Six Conflict Management Strategies Every Leader Needs
US employees spend an average of 2.8 hours every single week dealing with workplace conflict. Multiply that across your whole team, and that is nearly four full work weeks per employee gone every year. Across the country, the CPP Global Human Capital Report puts the total cost of that lost time at $359 billion in paid hours. Every single year.
But here is the part that really gets me.
A 2024 global study by DDI, one of the world's leading leadership research organizations, assessed over 70,000 manager candidates and found that 49% of them failed to demonstrate effective conflict management skills. Nearly half. And only 12% showed high proficiency.
So we have a $359 billion problem, and the people responsible for solving it mostly do not know how.
That is what this article is about. My name is Bryan Schaefer. I am a leadership coach and Certified Alignment Practitioner with over 30 years in leadership development, team building, and organizational training. In this article, I am going to give you the conflict management strategies that are actually proven to work, all backed by research, so you can stop losing time, talent, and money to unresolved conflict in your workplace.

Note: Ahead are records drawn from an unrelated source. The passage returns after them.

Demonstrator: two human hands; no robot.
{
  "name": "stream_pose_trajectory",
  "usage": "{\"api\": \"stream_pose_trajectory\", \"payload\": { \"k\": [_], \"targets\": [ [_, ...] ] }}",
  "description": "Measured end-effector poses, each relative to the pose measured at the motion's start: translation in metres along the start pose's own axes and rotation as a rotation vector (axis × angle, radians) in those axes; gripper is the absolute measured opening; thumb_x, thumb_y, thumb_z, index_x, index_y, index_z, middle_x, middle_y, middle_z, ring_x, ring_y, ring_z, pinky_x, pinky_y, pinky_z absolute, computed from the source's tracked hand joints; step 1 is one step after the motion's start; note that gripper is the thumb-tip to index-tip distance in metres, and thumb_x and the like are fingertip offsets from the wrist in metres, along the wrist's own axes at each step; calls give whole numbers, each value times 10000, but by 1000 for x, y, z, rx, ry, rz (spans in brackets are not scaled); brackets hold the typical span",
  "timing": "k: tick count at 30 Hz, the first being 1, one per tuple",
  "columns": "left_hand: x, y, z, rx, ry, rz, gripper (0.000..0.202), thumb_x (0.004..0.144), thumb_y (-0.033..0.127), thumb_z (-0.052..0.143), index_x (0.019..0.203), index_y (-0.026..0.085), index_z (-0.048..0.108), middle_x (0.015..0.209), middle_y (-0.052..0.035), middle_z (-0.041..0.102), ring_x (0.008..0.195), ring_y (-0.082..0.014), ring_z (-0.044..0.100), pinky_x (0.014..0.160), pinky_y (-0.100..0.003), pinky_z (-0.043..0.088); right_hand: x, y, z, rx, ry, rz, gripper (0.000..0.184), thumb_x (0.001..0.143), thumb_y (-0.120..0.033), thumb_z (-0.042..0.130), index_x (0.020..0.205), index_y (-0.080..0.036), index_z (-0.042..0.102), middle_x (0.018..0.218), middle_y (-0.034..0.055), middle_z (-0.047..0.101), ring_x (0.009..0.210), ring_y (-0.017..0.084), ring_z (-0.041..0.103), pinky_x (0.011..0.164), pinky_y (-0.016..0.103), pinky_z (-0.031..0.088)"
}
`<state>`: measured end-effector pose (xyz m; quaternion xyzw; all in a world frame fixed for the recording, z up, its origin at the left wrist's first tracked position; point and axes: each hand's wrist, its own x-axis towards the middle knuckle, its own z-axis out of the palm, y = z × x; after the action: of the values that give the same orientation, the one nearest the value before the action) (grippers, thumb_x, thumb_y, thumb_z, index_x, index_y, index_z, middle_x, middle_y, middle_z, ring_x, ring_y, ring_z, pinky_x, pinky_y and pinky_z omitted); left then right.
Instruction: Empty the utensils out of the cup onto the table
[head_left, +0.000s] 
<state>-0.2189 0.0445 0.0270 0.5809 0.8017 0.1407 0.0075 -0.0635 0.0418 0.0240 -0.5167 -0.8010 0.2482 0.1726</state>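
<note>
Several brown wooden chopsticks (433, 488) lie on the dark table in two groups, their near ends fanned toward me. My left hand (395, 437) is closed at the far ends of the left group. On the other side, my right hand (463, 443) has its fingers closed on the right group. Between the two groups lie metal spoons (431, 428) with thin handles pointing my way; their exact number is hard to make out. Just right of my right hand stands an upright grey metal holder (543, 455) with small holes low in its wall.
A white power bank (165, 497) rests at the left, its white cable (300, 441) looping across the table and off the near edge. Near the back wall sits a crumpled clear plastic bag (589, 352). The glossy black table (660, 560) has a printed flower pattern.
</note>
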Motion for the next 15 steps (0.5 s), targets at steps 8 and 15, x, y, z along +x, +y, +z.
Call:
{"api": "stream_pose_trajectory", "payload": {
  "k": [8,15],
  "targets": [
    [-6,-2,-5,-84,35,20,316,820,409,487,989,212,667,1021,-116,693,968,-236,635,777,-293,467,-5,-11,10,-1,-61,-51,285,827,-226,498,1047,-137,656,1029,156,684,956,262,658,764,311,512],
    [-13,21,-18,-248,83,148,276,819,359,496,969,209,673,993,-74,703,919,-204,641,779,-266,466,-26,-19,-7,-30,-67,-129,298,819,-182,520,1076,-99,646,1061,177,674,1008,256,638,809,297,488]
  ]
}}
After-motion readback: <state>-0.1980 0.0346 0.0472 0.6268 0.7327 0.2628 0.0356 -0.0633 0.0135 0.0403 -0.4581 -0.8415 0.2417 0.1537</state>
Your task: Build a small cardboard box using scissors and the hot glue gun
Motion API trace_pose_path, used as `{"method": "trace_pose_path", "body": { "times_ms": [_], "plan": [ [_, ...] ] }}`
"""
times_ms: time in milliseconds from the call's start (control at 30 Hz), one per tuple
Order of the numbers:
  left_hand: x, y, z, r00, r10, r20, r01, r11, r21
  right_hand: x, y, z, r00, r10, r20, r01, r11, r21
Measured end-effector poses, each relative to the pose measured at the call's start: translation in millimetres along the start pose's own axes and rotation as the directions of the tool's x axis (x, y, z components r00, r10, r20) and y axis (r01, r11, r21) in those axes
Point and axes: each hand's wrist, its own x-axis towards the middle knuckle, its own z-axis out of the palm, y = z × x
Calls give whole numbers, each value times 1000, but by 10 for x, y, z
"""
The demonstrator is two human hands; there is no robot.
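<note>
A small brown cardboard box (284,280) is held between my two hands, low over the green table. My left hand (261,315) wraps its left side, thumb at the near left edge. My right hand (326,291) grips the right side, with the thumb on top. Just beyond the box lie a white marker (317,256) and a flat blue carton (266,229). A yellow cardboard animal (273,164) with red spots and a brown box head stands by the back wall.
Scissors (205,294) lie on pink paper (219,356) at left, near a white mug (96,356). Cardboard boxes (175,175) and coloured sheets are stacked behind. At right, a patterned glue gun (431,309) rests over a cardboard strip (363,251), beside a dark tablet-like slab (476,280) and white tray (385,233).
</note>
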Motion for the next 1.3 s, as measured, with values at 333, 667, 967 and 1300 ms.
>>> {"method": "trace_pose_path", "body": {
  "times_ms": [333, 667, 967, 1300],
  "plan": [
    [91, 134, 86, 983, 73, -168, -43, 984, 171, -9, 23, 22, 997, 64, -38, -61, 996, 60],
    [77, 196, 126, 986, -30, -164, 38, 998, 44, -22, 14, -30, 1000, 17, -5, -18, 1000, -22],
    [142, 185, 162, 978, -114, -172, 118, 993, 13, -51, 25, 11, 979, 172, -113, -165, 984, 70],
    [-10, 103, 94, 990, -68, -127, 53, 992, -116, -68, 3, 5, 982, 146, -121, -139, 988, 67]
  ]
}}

Pay close attention to the final strategy because it is the one almost nobody talks about and the one that prevents most conflicts before they even start.
The Six Conflict Management Strategies
1. Address Conflict Early
The single most common mistake leaders make in conflict management is waiting. Hoping it will resolve itself. Telling yourself it is not that bad yet. Giving it time.
Here is what the research says about that approach. A study published by the Workplace Peace Institute found that unresolved conflict costs organizations not only in productivity but also in legal exposure, with nearly half of unresolved disputes eventually carrying legal risk. The American Institute of Stress estimates that conflict-driven workplace stress costs US employers over $300 billion annually through absenteeism, healthcare, and turnover alone.
Conflict does not age well. A disagreement that could have been resolved in a 20-minute conversation in week one becomes a team division, a formal complaint, or an exit interview six months later.
The research is detailed: early intervention is the highest-ROI conflict management strategy available to any leader.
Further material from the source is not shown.